**TASK DESCRIPTION:** Wherever a picture sits, omit it. Output the rest of the listing exactly.

**DATA EXCERPT:**

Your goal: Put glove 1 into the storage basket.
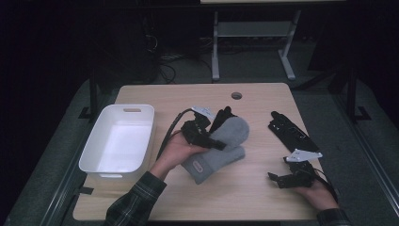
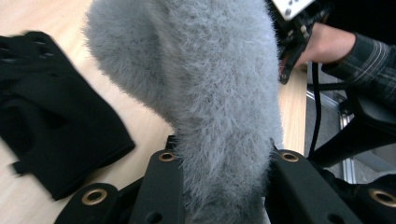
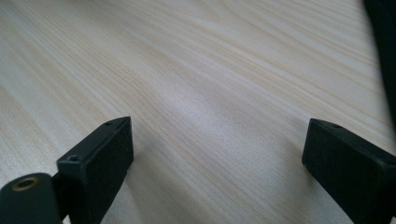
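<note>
At table centre, the grey fuzzy mitten (image 1: 221, 146) lies flat on the wood, cuff end with its small label toward the person, rounded tip pointing away; a second grey layer under it looks like its pair, can't confirm. Handling call: soft, light, fleecy pile, no stiffness, so it will sag and fold from wherever it's pinched. Not fragile, not slippery; fuzz should give the pads good bite. Best hold is likely a thick fold at the cuff or along an edge, deep in the jaws so both layers come along. Left gripper (image 1: 207, 137) sits on top of the mitten, jaws clamped on a bunched ridge of the fleece; in the left gripper view the grey pile (image 2: 219, 121) fills the gap between the two black jaws. Black glove (image 1: 223, 117) lies just beyond the mitten's tip, touching or nearly so. Right gripper (image 1: 281, 179) is well apart, near the table's right front edge, jaws spread wide over bare wood (image 3: 196, 93), holding nothing. Another black glove (image 1: 291, 133) lies flat beyond it. White bin (image 1: 141, 141) stands at the left, empty, just beside the left forearm.
</note>
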`<move>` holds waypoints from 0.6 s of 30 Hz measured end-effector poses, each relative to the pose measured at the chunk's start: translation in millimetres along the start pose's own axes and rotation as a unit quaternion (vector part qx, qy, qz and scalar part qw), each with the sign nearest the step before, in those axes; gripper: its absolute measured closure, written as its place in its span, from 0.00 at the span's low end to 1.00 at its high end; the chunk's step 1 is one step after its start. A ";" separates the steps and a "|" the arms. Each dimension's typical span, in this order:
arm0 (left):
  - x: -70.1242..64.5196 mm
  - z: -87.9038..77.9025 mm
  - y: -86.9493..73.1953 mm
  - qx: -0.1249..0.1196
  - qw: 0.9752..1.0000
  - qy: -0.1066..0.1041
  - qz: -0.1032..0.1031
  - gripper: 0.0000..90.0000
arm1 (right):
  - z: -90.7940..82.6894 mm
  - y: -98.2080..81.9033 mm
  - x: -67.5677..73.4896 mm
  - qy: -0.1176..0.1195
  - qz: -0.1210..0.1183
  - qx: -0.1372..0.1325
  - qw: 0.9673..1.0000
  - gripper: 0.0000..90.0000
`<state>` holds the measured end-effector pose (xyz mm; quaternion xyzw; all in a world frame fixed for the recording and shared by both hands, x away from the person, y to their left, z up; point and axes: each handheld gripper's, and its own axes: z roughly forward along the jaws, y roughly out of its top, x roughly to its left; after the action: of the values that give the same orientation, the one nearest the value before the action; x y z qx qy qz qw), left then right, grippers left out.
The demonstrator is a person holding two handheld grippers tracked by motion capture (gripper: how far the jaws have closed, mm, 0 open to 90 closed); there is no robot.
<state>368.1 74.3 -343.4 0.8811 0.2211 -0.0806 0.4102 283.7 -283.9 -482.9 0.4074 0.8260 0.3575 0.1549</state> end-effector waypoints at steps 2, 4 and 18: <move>1.0 -10.9 1.9 -0.005 1.000 0.010 0.000 0.81 | 0.1 0.0 0.2 0.000 0.001 0.000 1.000 0.10; 2.2 -21.8 3.1 -0.013 1.000 0.018 -0.005 0.81 | 0.1 0.0 0.2 0.000 0.001 0.000 1.000 0.10; 14.9 -98.8 1.8 -0.039 0.996 0.077 -0.023 0.81 | 0.1 0.0 0.3 0.000 0.001 -0.001 1.000 0.10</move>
<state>378.3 153.1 -282.7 0.8626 0.2755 -0.0129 0.4242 283.6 -283.7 -482.9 0.4083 0.8253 0.3583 0.1545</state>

**RESPONSE TO THIS EXERCISE:**
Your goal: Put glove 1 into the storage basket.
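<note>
At table centre, the grey fuzzy mitten (image 1: 221, 146) lies flat on the wood, cuff end with its small label toward the person, rounded tip pointing away; a second grey layer under it looks like its pair, can't confirm. Handling call: soft, light, fleecy pile, no stiffness, so it will sag and fold from wherever it's pinched. Not fragile, not slippery; fuzz should give the pads good bite. Best hold is likely a thick fold at the cuff or along an edge, deep in the jaws so both layers come along. Left gripper (image 1: 207, 137) sits on top of the mitten, jaws clamped on a bunched ridge of the fleece; in the left gripper view the grey pile (image 2: 219, 121) fills the gap between the two black jaws. Black glove (image 1: 223, 117) lies just beyond the mitten's tip, touching or nearly so. Right gripper (image 1: 281, 179) is well apart, near the table's right front edge, jaws spread wide over bare wood (image 3: 196, 93), holding nothing. Another black glove (image 1: 291, 133) lies flat beyond it. White bin (image 1: 141, 141) stands at the left, empty, just beside the left forearm.
</note>
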`<move>` holds waypoints from 0.6 s of 30 Hz measured end-effector poses, each relative to the pose measured at the chunk's start: translation in millimetres along the start pose's own axes and rotation as a unit quaternion (vector part qx, qy, qz and scalar part qw), each with the sign nearest the step before, in those axes; gripper: its absolute measured closure, written as its place in its span, from 0.00 at the span's low end to 1.00 at its high end; the chunk's step 1 is one step after its start. A ";" separates the steps and a "|" the arms. Each dimension's typical span, in this order:
arm0 (left):
  - x: -70.1242..64.5196 mm
  - z: -87.9038..77.9025 mm
  - y: -86.9493..73.1953 mm
  - qx: -0.1249..0.1196
  - qw: 0.9752..1.0000
  - qy: -0.1066..0.1041
  - qz: -0.1032..0.1031
  - gripper: 0.0000..90.0000
arm1 (right):
  - z: -90.7940..82.6894 mm
  - y: -98.2080..81.9033 mm
  - x: -67.5677..73.4896 mm
  - qy: -0.1176..0.1195
  - qz: -0.1210..0.1183
  - qx: -0.1372..0.1325
  - qw: 0.9673..1.0000
  - gripper: 0.0000..90.0000
`<state>` holds the measured end-effector pose (xyz mm; quaternion xyzw; all in a world frame fixed for the recording and shared by both hands, x away from the person, y to their left, z up; point and axes: each handheld gripper's, and its own axes: z roughly forward along the jaws, y roughly out of its top, x roughly to its left; after the action: of the values that give the same orientation, the one nearest the value before the action; x y z qx qy qz qw), left then right, grippers left out.
The demonstrator is a person holding two handheld grippers tracked by motion capture (gripper: how far the jaws have closed, mm, 0 open to 90 closed); there is no robot.
<state>368.1 74.3 -343.4 0.8811 0.2211 -0.0806 0.4102 283.7 -283.9 -482.9 0.4074 0.8260 0.3575 0.1549</state> end-effector waypoints at steps 2, 4 and 18: <move>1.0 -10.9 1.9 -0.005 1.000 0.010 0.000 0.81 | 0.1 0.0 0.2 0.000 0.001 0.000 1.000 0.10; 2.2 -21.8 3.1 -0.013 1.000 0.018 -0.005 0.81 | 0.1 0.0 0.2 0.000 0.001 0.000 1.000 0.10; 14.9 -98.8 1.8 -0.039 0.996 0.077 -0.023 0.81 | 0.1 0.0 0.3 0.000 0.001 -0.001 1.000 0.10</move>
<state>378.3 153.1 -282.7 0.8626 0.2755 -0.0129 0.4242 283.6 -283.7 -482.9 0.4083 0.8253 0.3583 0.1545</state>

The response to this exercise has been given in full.